December 15th - 17th, 2009, Osaka(Japan)
At Senri Life Science Center
On CREST Research Theme "Development of High-Speed Imaging Apparatus for Studying Nanometer Scale Dynamic Behavior of Protein" (research supervisor: Toshio Ando, Professor of Kanazawa University:CREST Research Area: "Novel Measuring and Analytical Technology Contributions to the Elucidation and Application of Life Phenomena." An international symposium on "Watching Biomolecules in Action" was held at Senri Life Science Center in Osaka from December 15 through 17, 2009. (Registered participants: 171 persons, including 48 persons from overseas)
Following the initial briefing on JST and CREST by Director Osamu Ichimaru of JST, lectures by invited speakers (24 from overseas and 13 from Japan) and normal oral presentations (11 from Japan and 8 from overseas) were held. Poster presentations (15 from overseas and 32 from Japan) were held on the first day.
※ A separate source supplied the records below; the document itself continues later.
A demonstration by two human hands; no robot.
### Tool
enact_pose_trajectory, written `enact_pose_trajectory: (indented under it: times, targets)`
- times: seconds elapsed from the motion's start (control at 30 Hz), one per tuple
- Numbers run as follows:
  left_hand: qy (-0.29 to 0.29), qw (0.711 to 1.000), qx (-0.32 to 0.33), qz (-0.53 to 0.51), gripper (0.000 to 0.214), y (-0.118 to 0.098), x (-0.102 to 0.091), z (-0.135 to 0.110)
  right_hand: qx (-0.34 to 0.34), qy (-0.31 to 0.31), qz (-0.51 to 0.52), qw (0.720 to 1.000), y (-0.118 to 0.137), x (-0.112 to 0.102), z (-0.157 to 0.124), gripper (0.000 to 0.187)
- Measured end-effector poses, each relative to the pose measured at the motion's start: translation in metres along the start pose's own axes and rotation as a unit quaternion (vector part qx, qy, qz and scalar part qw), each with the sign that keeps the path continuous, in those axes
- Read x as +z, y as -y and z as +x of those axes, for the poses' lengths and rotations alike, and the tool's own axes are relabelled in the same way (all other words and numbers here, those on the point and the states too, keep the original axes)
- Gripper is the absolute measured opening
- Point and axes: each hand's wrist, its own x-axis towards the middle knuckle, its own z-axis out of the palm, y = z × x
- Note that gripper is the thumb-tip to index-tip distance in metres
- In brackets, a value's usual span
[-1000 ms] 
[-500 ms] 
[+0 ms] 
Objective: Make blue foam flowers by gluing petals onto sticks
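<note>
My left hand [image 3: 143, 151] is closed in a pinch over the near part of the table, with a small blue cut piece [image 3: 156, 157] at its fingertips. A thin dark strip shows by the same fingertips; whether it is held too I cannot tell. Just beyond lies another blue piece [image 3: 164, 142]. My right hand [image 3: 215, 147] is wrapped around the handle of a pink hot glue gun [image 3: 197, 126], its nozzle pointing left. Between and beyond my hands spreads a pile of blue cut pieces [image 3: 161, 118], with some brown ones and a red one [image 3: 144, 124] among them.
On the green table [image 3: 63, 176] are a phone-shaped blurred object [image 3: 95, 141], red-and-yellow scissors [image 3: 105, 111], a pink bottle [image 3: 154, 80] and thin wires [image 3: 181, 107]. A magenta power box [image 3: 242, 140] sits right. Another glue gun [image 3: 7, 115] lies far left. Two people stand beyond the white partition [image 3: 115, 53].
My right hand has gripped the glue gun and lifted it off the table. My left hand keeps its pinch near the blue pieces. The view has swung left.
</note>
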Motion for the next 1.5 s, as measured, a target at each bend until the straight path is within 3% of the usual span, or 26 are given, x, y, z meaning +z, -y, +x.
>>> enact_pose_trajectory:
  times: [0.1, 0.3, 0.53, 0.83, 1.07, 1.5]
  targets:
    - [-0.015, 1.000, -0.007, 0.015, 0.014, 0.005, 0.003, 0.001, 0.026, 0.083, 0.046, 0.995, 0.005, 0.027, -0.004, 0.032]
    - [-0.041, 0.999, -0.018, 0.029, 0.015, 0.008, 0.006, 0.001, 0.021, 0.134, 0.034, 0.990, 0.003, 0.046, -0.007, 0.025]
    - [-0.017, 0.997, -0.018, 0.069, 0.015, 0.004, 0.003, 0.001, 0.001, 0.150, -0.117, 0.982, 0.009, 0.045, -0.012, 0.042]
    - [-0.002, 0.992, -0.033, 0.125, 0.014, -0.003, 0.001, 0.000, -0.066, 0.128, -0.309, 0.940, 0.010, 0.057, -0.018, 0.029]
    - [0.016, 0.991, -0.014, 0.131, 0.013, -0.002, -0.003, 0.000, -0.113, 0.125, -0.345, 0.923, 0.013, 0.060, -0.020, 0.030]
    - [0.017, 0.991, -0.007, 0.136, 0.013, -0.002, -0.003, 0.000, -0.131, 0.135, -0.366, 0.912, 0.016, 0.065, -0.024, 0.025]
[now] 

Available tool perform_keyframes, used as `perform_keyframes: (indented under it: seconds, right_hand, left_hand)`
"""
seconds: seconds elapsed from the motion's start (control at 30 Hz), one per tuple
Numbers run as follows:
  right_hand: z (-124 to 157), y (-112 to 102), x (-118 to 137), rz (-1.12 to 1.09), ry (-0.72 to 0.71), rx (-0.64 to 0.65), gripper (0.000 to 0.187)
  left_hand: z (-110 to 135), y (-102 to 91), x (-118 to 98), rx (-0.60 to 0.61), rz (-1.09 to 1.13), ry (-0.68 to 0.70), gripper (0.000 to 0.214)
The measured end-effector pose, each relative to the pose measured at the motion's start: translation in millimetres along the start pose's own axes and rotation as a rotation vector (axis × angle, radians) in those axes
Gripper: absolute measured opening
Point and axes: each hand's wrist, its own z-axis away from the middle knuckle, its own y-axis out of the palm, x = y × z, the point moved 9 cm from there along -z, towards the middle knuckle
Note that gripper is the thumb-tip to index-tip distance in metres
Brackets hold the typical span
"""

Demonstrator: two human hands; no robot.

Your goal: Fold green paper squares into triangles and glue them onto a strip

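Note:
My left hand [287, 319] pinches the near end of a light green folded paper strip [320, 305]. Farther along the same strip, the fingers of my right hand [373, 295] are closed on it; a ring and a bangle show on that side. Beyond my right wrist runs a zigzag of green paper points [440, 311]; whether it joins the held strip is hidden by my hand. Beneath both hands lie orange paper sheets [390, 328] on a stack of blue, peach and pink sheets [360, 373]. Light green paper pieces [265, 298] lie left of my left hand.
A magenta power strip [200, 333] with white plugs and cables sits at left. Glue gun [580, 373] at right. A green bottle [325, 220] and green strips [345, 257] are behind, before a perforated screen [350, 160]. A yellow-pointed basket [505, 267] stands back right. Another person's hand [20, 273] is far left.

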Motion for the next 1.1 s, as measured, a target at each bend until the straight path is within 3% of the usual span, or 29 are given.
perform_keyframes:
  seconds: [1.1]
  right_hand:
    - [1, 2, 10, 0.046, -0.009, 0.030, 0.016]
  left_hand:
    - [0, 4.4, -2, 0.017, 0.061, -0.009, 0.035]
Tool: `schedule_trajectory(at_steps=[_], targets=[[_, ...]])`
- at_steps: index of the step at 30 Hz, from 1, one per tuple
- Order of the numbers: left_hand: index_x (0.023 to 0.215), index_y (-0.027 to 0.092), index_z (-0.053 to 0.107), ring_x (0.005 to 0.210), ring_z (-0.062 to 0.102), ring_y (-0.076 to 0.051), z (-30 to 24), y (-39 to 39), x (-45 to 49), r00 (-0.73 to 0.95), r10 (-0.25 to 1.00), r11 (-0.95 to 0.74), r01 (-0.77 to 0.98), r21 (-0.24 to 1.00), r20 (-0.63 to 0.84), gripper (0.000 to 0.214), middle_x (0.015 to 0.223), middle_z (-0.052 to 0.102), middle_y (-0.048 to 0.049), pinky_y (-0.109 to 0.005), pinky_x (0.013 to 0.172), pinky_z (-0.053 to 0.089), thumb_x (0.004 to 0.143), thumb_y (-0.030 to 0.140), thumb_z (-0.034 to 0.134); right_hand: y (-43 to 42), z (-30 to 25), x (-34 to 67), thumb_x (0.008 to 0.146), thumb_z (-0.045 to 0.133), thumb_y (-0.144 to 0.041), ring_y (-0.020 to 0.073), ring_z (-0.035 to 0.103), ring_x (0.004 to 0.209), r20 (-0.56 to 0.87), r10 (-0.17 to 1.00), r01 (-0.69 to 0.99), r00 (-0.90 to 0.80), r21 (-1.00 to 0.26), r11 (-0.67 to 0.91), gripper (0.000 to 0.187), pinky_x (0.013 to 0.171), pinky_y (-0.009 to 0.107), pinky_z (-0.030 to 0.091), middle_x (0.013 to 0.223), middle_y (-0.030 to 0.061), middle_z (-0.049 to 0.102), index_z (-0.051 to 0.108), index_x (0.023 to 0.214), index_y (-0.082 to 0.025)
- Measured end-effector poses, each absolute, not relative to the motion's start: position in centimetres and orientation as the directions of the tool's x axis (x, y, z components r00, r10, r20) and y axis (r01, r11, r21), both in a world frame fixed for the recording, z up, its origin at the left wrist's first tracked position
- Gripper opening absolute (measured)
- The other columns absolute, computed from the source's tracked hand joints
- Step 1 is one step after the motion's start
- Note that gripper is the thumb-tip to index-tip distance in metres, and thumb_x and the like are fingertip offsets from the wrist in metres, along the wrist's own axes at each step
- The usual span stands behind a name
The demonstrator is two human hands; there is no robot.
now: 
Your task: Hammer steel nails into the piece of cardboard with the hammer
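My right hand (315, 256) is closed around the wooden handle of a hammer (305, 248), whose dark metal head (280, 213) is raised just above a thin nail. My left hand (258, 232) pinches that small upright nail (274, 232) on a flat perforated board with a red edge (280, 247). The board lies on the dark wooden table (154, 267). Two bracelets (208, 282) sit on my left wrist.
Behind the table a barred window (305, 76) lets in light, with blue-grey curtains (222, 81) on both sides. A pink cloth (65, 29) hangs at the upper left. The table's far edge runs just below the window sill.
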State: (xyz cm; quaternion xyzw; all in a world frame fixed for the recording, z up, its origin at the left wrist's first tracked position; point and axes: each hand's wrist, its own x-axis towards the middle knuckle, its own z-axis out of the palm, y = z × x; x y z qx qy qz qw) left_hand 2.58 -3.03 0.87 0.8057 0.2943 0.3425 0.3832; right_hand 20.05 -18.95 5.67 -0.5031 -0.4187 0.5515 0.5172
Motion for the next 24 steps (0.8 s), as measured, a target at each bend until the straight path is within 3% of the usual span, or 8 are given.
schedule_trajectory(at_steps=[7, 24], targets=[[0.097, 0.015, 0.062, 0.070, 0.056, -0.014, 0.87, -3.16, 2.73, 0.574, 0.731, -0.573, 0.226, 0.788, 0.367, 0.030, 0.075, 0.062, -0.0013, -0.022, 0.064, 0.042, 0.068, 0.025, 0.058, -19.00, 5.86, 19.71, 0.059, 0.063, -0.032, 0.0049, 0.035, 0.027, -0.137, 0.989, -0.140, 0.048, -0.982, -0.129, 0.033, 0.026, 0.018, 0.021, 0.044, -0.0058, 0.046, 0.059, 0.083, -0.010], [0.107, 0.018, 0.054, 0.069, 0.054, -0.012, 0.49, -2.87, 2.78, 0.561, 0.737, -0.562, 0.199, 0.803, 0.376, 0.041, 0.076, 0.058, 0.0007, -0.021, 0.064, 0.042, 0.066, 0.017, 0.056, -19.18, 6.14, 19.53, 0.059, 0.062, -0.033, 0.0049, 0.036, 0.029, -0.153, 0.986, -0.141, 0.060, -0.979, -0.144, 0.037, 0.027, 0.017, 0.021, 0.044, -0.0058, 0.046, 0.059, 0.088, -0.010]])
Single molecule biology was established more than 20 years ago for the purpose of clarifying the functional mechanism of biomolecules through single molecule dynamics measuring, based on technologies such as optical microscopes and nano manipulation/measuring with optical tweezers. Progress in this field is remarkable, and as the single molecule biology method is applied to the research of various molecule/cell dynamics, new methods such as optical microscopes which break the diffraction limit, functional optic probes, or bio-MEMS are also being developed. Also, a microscope called high–speed AFM, which exceeds the conventional time/spatial resolution capabilities achieved progress through the research of this CREST team, and is now reaching a stage of practical use. Under this circumstance, this symposium was held for the purpose of reviewing the progress up to the present time, and to search for future directions that single molecule biology should take by looking at the prospects of the dynamics research currently under development as well as the latest technology trend. Also, an important purpose was to seek for possibilities of joint research by disseminating information on the development of application of high-speed AFM, which is an achievement of this CREST team's research.
While the conventional single molecule biology method is being applied to new interesting subjects and also being actively expanded now, it also appears that there are some limitations. Among various optical microscopes that exceed the diffraction limit, STED is superior in its time resolution capability, and a rapid expansion of its utilization is expected. As for various functional optic probes, it was shown that they are effective in capturing various aspects of cell activities, and that they also make a great contribution to the evolution of optical microscopes. It was also shown that the development of Bio-MEMS technology is remarkable, and that it is effective for comprehensive analysis. We got a strong impression that its use will become widespread in life science in the future, but on the other hand, we also felt that it is important to have an active cooperation between biology researchers and engineers in order to promote its spread. Regarding the presentations on the development of applications for high-speed AFM, there was a presentation by this CREST team and many presentations by members of the high-speed bio-AFM international consortium, and the participants appeared to be surprised that high-speed AFM is already starting to be used widely. Although the microscope which integrated ultrasound and AFM showed a high potential in life science research, it is still in an early stage, and it was clear that there are many remaining issues.
As we were able to hear the latest achievements directly from the researchers, we believe that each of the participants, including the members of this CREST team were able to think about the directions to take in the days ahead. Also, the participants were able to start building new networks for research through communication with many overseas researchers, and this was another significant achievement of this international symposium.